WHAT TO PRODUCE:
Take the material below and output exactly the run of lines from the one containing "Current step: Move" down to the one containing "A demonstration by", with both included.

DATA SUPPLIED:
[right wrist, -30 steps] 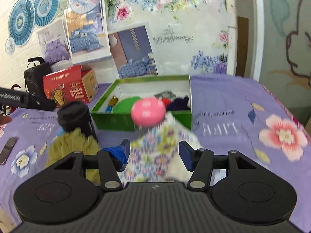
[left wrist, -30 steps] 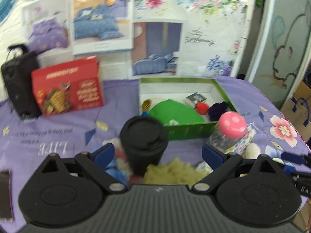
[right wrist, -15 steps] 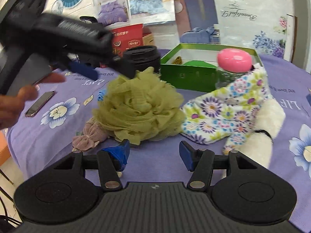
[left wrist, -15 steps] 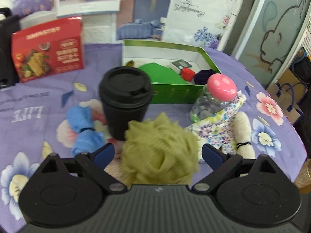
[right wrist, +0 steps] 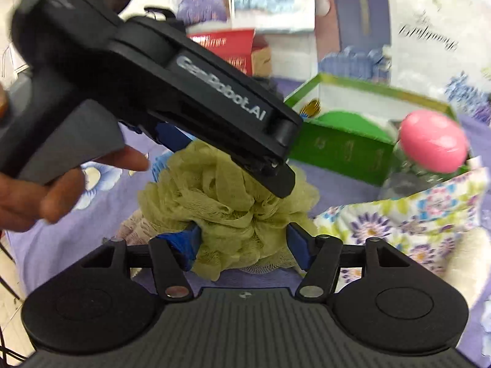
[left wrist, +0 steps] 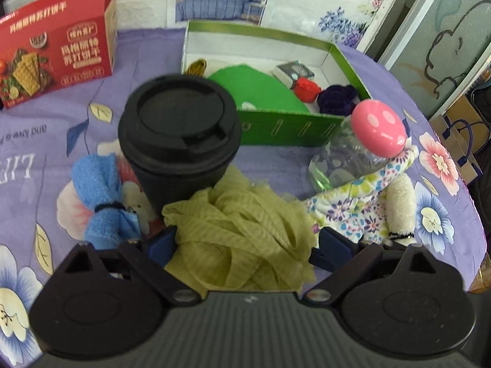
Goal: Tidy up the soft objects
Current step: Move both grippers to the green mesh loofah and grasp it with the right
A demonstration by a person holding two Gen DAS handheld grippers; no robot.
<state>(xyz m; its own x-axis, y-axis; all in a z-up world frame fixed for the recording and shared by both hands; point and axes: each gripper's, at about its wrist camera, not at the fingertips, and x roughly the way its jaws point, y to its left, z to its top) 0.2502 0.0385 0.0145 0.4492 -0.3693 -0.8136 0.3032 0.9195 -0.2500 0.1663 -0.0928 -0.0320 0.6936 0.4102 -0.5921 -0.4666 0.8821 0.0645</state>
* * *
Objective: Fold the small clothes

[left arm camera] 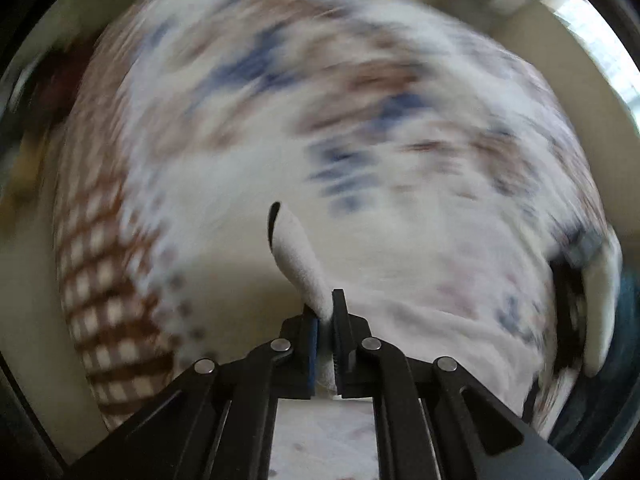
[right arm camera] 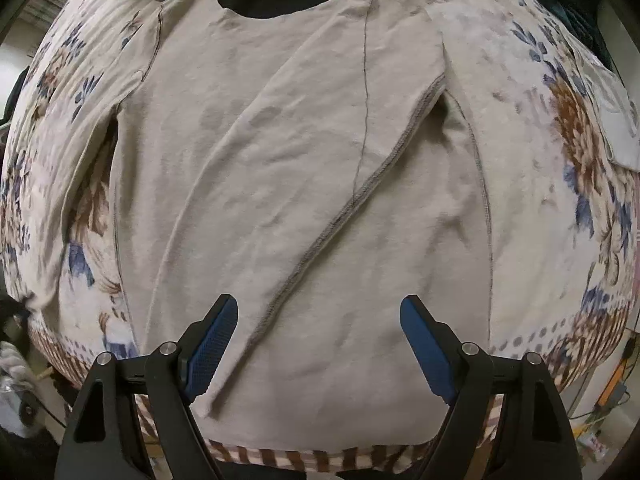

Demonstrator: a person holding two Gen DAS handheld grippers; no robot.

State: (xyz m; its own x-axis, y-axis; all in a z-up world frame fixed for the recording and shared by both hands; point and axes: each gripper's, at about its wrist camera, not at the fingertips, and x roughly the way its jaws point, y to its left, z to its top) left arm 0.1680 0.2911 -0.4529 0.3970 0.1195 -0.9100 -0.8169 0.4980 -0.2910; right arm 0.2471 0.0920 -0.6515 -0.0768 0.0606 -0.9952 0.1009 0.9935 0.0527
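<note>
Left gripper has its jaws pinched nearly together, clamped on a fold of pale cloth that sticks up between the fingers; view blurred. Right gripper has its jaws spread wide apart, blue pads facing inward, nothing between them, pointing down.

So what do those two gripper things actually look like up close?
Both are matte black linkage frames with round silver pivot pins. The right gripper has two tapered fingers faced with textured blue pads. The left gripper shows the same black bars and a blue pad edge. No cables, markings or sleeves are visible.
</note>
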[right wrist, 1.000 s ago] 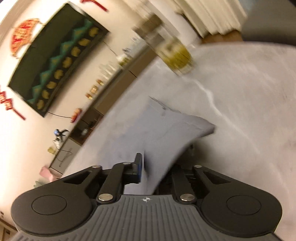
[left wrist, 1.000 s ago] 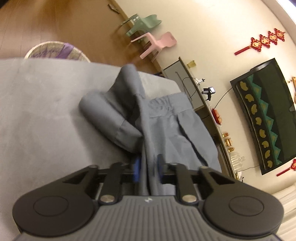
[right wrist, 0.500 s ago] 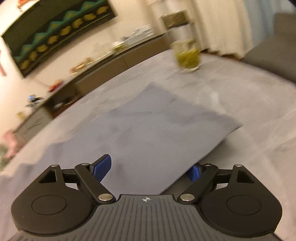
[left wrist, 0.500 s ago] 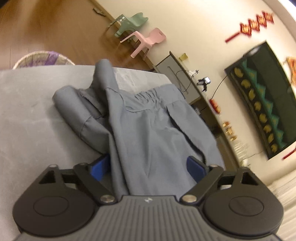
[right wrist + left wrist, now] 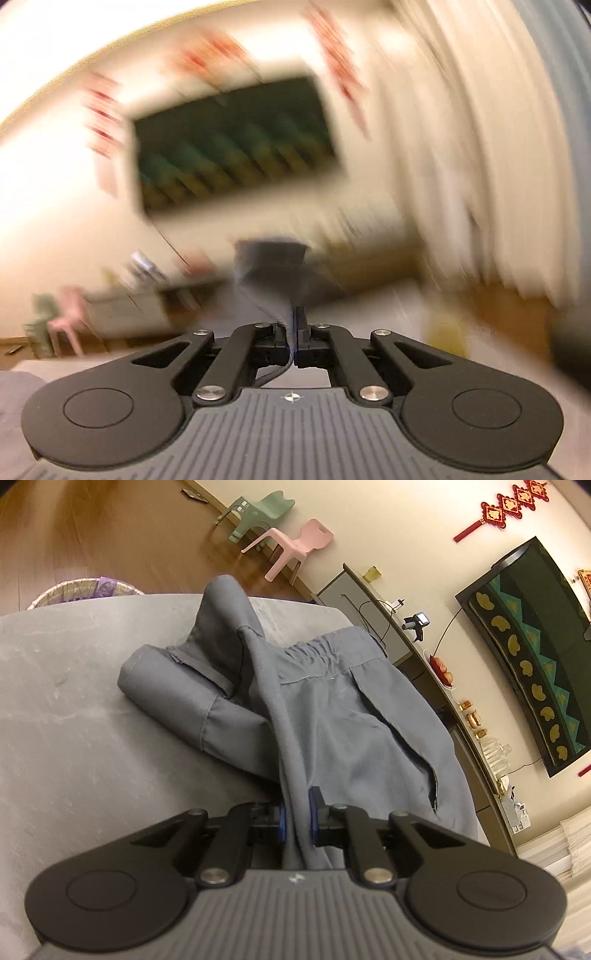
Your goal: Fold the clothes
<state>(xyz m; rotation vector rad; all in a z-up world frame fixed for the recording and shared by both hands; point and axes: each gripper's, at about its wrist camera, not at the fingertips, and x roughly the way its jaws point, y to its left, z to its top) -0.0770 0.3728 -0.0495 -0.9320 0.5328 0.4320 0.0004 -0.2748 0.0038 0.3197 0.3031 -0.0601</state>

ANSWER SPACE:
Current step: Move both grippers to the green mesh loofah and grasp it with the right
A demonstration by a person holding two Gen DAS handheld grippers; no robot.

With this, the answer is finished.